Importa clarificar que a captação das características unívocas da íris de um indivíduo constitui um tratamento de dados biométricos, os quais por serem dados de categoria especial estão sujeitos ao princípio geral de proibição do seu tratamento, sendo necessário encontrar o seu enquadramento de exceção.

Face às condições de legitimidade previstas no Regulamento Geral sobre a Proteção de Dados, entende-se que apenas o consentimento livre e esclarecido dos indivíduos poderá legitimar o tratamento destes dados, ou só é possível se forem fornecidas informações claras que permitam a formação de uma vontade esclarecida sobre o tratamento de dados pessoais. Para o interessado deverão ser claras, nomeadamente, as finalidades subjacentes ao tratamento dos dados pessoais e os direitos perante o responsável pelo tratamento, entre os quais o direito à revogação do consentimento.

Sobre o protocolo Worldcoin recaem ainda suspeitas de estarem a ser recolhidos dados biométricos de menores, sem a devida autorização dos titulares das responsabilidades parentais, o que resulta num tratamento ilegítimo por falta de capacidade jurídica dos menores.

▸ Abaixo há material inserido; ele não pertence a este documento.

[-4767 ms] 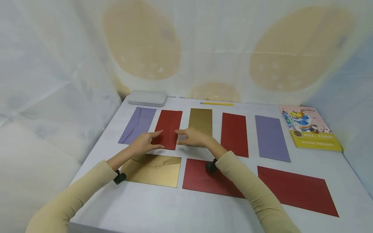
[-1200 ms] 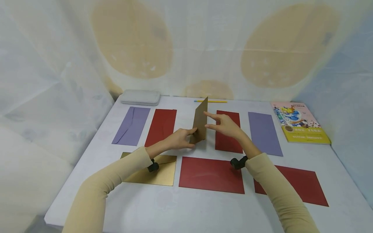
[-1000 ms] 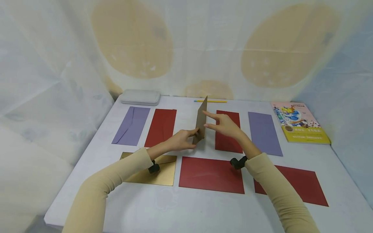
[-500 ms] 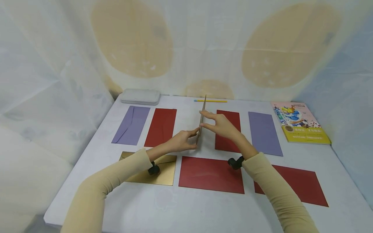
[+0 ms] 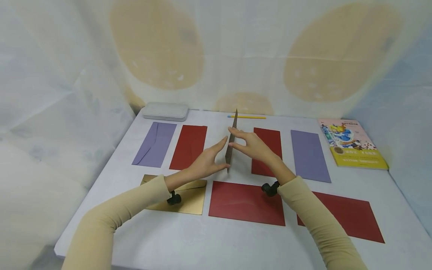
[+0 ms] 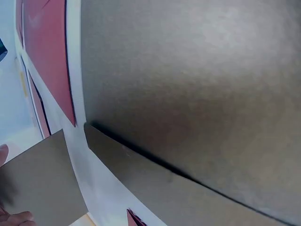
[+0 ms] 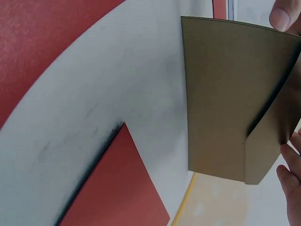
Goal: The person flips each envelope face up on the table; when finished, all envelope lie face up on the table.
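Gold envelope (image 7: 216,103) has swung round: about a second ago its face showed from above, now it's nearly edge-on, and the left hand (image 5: 204,163) has spread its fingers wide. Can't tell if that thumb actually touches the near end. Right hand's (image 5: 254,147) fingers are holding the upper long edge.

So it's up on a long side, long axis running near to far, far end aimed at the yellow pencil (image 5: 251,117), sitting mid-counter (image 5: 189,243) between two red envelopes (image 5: 189,146), some room before either one's edge.

Count: eight envelopes, 2 gold (other one flat (image 5: 192,200)), 4 red, 2 lilac (image 5: 310,155). Plus one grey case (image 5: 165,111) and one book (image 5: 351,144), both near counter edges.
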Demonstrator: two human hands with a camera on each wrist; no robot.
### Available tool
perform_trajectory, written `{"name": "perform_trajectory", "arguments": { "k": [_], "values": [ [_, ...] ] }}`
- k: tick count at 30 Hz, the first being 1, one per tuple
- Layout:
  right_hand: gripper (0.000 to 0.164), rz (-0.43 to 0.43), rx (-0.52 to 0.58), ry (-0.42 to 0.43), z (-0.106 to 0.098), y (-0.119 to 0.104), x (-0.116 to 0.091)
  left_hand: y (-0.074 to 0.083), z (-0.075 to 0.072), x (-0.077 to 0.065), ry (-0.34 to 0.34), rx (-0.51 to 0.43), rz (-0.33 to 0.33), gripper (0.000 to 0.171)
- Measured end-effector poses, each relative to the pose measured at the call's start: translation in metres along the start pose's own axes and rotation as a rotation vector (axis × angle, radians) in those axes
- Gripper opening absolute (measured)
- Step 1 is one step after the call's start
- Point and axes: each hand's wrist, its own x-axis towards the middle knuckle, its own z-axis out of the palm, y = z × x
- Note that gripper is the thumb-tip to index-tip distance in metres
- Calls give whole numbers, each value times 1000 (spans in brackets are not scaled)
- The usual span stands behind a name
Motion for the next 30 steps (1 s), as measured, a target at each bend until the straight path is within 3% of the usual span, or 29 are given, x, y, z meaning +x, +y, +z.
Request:
{"name": "perform_trajectory", "arguments": {
  "k": [12,15,23,30],
  "values": [
    [65,-52,53,-5,9,5,-1,-6,0,-4,31,-5,8,91],
    [65,-27,41,-24,10,7,-2,-7,-1,-4,43,-18,8,90],
    [63,154,-20,-231,13,12,-8,-9,-6,-7,80,-37,-31,88],
    [61,155,-47,-310,17,18,-9,-14,-10,-9,117,-32,-51,86]
  ]
}}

Dito isto, importa que os interessados entendam que a imagem da íris constitui um dado de identificação inequívoca, revestido de especial sensibilidade, pelo que urge refletir em consciência e liberdade de espírito no momento de prestar o consentimento, sem que a cedência gratuita de tokens seja a motivação que impulsiona o fornecimento do consentimento!

Caso neste momento esteja a pensar que não devia ter permitido a captação da imagem da sua íris, saiba que tem o direito de revogar a qualquer momento e de forma gratuita o seu consentimento, devendo, para o efeito, utilizar os contactos fornecidos nas Políticas de Privacidade associadas ao protocolo Worldcoin.